What happened in a special Buckhead Community Improvement District meeting to discuss who’s in charge of the proposed park over Ga. 400?Meeting minutes released only after Reporter requests have little to say, and CID Executive Director Jim Durrett says no further information will ever be given.
Meanwhile, the CID is forming a private “stakeholder” committee, whose membership is not open to the public, to form a nonprofit that would create the park.
The CID held the special called meeting in response to requests from board members Robin Suggs, a representative of the Lenox Square and Phipps Plaza malls, and Howard Shook, the District 7 city councilmember. They said they felt the board needed to have more discussion about the park.
Suggs has not responded to requests for infomration about the meeting. Shook said they discussed that David Allman, the board chairman who represents Regents Partners, and Thad Ellis, the vice-chairman who represents Cousins Properties, will fund the steering committee.
“It seemed reasonable for some of the property owners who will benefit from the park to help with the effort,” Allman said. Ellis did not return a request for comment.
Shook said even after the meeting he still has questions and concerns about the funding sources for the park’s construction.
The Sept. 19 special CID board meeting, referred to as a retreat, was advertised only in the Fulton County Daily Report, the county’s official legal organ, while other meetings are advertised on the CID’s official website and emails. No members of the media were invited to the meeting, and Durrett previously said they would have been asked to leave if they had attended.
The minutes from the meeting were posted on the CID’s website Oct. 2 after the Reporter asked about the minutes, then removed sometime during the following week, which Jim Durrett, the executive director, said may be due to construction of the organization’s new website. The minutes were posted again on the website Oct. 11 after a question from the Reporter.
Minutes from meetings are required by the state’s Open Records law to be posted by the next meeting, which was the Sept. 27 board meeting. The CID generally follows the guidelines of the Open Records law.
The only reference to the park over Ga. 400 in the meeting minutes says, “Jim Durrett and the board discussed where the CID is in the process of wrapping up the work and transitioning to the implementation stage with others taking the lead.”
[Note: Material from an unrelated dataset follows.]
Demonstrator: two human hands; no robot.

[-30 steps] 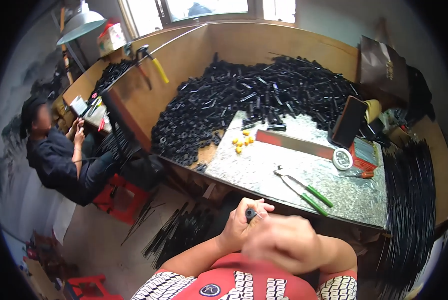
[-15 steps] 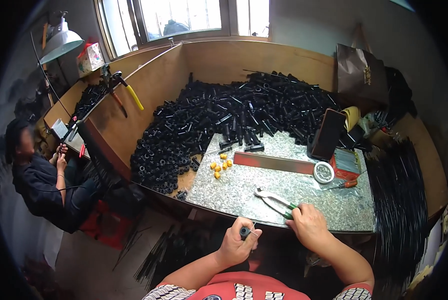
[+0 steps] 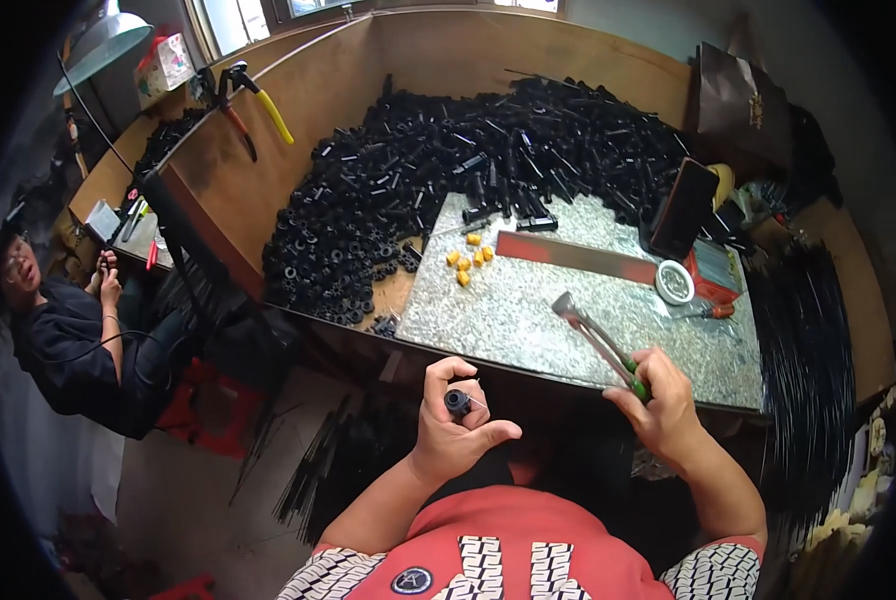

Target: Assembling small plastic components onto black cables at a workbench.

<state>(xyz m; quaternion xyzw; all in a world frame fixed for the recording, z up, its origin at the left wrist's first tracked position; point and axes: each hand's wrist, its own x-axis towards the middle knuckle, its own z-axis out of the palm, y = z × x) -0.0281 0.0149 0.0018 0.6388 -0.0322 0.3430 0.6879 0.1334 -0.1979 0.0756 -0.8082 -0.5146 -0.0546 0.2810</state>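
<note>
My left hand (image 3: 451, 430) curls its fingers around a black tubular part (image 3: 457, 402), its round hollow end facing up; the thumb points off to the right. A thin pale wire (image 3: 477, 398) shows beside the part. In my right hand (image 3: 660, 400) are pincers (image 3: 601, 341) with green handles and metal jaws, raised above the near edge of the speckled stone slab (image 3: 508, 315). Several small yellow pieces (image 3: 464, 264) lie on the slab's left side, near a long flat metal bar (image 3: 573, 257).
A large heap of black tubular parts (image 3: 448, 150) fills the wooden-walled bin behind the slab. To the right are a white round dish (image 3: 674, 283), a phone (image 3: 685, 207), an orange-handled screwdriver (image 3: 713, 312) and black rods (image 3: 803, 370). A co-worker (image 3: 78, 320) sits at left.
My right hand has picked the pincers up off the slab, closing around the handles. My left hand has moved up and left with the black part, its thumb swung outward. The view has tilted downward.
</note>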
In response to questions from the Reporter, Durrett said that no more information will be released about the meeting.
The CID is in the process of creating a steering committee to build a nonprofit that will manage the park and raise funds for its construction. Some core members have been determined, but not announced publicly, and the CID aims to have the steering committee members finalized by the end of October.
“The members are being selected for civic involvement and business involvement,” Durrett said.
The steering committee will provide advice and feedback on how the CID should move forward with the park and how the nonprofit will be run. The CID is in the process of submitting paperwork to register the nonprofit with the state.
Durrett said he does not know yet how or if residents will be able to apply to be involved with the nonprofit because that process will be determined by the steering committee. Residents can not apply to be a part of the steering committee, Durrett said.
The CID “will not be making decisions” about the nonprofit, but one person from the CID will be on the steering committee “to keep some continuity,” Durrett said.
The park was not the only topic discussed at the special called meeting. The minutes provided new details on which “BUCKHEAD REdeFINED” master plan projects the CID plans to fund or support.
The board determined they would provide funding support for Ga. 400 interchange improvements, which includes further study on the Lenox Road interchange and a possible new interchange at East Paces Ferry Road, and for the project that calls for Lenox Road improvements. The board also determined it will provide funding support for the proposed “Buckhead Cultural Loop Trail.”